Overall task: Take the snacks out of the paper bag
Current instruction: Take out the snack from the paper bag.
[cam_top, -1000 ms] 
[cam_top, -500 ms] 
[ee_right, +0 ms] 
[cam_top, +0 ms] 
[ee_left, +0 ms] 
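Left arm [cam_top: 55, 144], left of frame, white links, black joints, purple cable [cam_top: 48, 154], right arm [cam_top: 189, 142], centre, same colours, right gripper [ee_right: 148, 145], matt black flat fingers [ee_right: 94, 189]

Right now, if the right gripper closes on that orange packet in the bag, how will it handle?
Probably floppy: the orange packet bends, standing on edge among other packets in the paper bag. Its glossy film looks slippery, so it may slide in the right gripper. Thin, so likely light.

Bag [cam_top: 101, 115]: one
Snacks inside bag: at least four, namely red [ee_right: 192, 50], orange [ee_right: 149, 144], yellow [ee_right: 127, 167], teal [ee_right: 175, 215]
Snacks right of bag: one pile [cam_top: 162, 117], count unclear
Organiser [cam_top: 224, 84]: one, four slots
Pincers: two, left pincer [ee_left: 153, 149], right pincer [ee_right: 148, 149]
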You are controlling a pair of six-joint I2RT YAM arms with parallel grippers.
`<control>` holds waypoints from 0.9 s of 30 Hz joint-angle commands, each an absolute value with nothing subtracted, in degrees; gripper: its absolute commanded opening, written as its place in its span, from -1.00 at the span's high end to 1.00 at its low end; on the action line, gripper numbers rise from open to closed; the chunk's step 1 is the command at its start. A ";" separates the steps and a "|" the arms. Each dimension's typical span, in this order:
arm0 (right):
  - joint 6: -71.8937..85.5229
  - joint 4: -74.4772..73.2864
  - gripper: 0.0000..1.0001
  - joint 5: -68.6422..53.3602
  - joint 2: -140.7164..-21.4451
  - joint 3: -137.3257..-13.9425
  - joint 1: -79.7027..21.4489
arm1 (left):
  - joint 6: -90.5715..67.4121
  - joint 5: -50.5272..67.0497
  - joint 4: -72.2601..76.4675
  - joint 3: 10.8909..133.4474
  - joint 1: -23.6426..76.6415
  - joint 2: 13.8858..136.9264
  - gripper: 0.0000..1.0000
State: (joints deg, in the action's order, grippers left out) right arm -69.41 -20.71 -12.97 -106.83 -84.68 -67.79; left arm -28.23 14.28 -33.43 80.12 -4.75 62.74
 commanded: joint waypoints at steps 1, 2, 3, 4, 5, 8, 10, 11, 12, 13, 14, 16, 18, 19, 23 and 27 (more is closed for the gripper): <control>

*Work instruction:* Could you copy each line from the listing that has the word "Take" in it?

*The completed task:*
Overall task: Take the snacks out of the paper bag
Current instruction: Take out the snack from the paper bag.

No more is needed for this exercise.